* THE PROBLEM:
Retype each line below precisely.

* INPUT DATA:
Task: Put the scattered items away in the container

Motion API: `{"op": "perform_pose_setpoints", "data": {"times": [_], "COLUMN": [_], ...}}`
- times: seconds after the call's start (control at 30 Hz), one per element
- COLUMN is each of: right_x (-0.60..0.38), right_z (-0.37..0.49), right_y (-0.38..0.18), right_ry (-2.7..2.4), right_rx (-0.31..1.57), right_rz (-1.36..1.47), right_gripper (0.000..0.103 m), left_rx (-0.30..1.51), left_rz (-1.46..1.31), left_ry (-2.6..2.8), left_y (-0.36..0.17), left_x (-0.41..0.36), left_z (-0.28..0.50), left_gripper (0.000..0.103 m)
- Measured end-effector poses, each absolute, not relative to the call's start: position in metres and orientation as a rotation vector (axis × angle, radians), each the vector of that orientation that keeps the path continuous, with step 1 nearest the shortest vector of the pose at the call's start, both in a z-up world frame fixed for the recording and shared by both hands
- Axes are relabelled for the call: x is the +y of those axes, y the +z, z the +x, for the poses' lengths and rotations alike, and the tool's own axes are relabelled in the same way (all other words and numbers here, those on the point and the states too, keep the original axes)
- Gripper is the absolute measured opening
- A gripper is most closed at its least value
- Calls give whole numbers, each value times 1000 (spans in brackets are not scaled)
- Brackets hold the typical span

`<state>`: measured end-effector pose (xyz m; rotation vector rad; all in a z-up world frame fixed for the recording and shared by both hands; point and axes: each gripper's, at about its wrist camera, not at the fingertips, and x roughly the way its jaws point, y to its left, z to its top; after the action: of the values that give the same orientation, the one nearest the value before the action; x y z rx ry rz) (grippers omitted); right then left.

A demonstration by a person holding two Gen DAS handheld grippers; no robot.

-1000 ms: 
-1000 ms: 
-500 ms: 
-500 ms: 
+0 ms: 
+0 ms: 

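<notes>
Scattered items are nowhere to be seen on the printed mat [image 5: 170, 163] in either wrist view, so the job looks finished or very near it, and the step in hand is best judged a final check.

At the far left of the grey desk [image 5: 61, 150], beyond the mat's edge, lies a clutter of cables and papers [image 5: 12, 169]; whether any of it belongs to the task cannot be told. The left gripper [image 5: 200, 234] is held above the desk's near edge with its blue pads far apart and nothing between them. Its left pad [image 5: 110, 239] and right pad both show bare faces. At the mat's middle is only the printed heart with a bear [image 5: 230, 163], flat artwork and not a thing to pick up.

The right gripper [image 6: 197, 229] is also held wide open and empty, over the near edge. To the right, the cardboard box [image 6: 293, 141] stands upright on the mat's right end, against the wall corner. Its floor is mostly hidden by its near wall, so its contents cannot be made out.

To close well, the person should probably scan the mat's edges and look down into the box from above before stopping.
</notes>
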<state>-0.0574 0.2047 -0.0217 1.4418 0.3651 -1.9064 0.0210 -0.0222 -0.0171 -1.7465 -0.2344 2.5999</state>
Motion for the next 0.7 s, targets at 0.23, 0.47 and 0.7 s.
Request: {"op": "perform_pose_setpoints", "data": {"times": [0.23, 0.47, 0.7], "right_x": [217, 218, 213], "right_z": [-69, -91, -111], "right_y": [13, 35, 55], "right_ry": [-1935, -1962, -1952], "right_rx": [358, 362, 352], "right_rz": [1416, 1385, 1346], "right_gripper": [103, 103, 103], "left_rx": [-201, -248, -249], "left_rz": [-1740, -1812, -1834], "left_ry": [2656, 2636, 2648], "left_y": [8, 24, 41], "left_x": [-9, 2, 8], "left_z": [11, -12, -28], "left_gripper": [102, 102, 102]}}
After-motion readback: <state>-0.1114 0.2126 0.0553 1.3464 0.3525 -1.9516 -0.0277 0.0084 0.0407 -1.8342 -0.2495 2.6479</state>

* COMPLETED TASK:
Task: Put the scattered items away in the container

Motion API: `{"op": "perform_pose_setpoints", "data": {"times": [_], "COLUMN": [_], ...}}`
- times: seconds after the call's start (control at 30 Hz), one per element
- COLUMN is each of: right_x (-0.60..0.38), right_z (-0.37..0.49), right_y (-0.38..0.18), right_ry (-2.7..2.4), right_rx (-0.31..1.57), right_rz (-1.36..1.47), right_gripper (0.000..0.103 m), left_rx (-0.30..1.51), left_rz (-1.46..1.31), left_ry (-2.6..2.8), left_y (-0.36..0.17), left_x (-0.41..0.36), left_z (-0.28..0.50), left_gripper (0.000..0.103 m)
- Measured end-effector poses, each absolute, not relative to the call's start: position in metres and orientation as a rotation vector (axis × angle, radians), each the vector of that orientation that keeps the path continuous, with step 1 nearest the shortest vector of the pose at the call's start, both in a z-up world frame fixed for the recording and shared by both hands
- Axes are relabelled for the call: x is the +y of those axes, y the +z, z the +x, for the poses' lengths and rotations alike, and the tool's own axes are relabelled in the same way (all other words and numbers here, those on the point and the states too, keep the original axes)
- Gripper is the absolute measured opening
- A gripper is most closed at its least value
- Calls give whole numbers, each value times 1000 (spans in brackets are not scaled)
- Brackets hold the typical span

`<state>`: measured end-effector pose (xyz m; rotation vector rad; all in a z-up world frame fixed for the recording and shared by both hands; point and axes: each gripper's, at about its wrist camera, not at the fingertips, and x roughly the way its jaws point, y to its left, z to its top; after the action: of the values that give the same orientation, the one nearest the value before the action; x y z rx ry rz) (grippers omitted); right then left.

A demonstration by a person holding two Gen DAS handheld grippers; no robot.

-1000 ms: 
-1000 ms: 
-500 ms: 
-500 ms: 
+0 ms: 
+0 ms: 

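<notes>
Scattered items are nowhere to be seen on the printed mat [image 5: 170, 163] in either wrist view, so the job looks finished or very near it, and the step in hand is best judged a final check.

At the far left of the grey desk [image 5: 61, 150], beyond the mat's edge, lies a clutter of cables and papers [image 5: 12, 169]; whether any of it belongs to the task cannot be told. The left gripper [image 5: 200, 234] is held above the desk's near edge with its blue pads far apart and nothing between them. Its left pad [image 5: 110, 239] and right pad both show bare faces. At the mat's middle is only the printed heart with a bear [image 5: 230, 163], flat artwork and not a thing to pick up.

The right gripper [image 6: 197, 229] is also held wide open and empty, over the near edge. To the right, the cardboard box [image 6: 293, 141] stands upright on the mat's right end, against the wall corner. Its floor is mostly hidden by its near wall, so its contents cannot be made out.

To close well, the person should probably scan the mat's edges and look down into the box from above before stopping.
</notes>
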<state>-0.0574 0.2047 -0.0217 1.4418 0.3651 -1.9064 0.0210 -0.0222 -0.0171 -1.7465 -0.2344 2.5999</state>
Motion for the next 0.7 s, targets at 0.23, 0.47 and 0.7 s.
Request: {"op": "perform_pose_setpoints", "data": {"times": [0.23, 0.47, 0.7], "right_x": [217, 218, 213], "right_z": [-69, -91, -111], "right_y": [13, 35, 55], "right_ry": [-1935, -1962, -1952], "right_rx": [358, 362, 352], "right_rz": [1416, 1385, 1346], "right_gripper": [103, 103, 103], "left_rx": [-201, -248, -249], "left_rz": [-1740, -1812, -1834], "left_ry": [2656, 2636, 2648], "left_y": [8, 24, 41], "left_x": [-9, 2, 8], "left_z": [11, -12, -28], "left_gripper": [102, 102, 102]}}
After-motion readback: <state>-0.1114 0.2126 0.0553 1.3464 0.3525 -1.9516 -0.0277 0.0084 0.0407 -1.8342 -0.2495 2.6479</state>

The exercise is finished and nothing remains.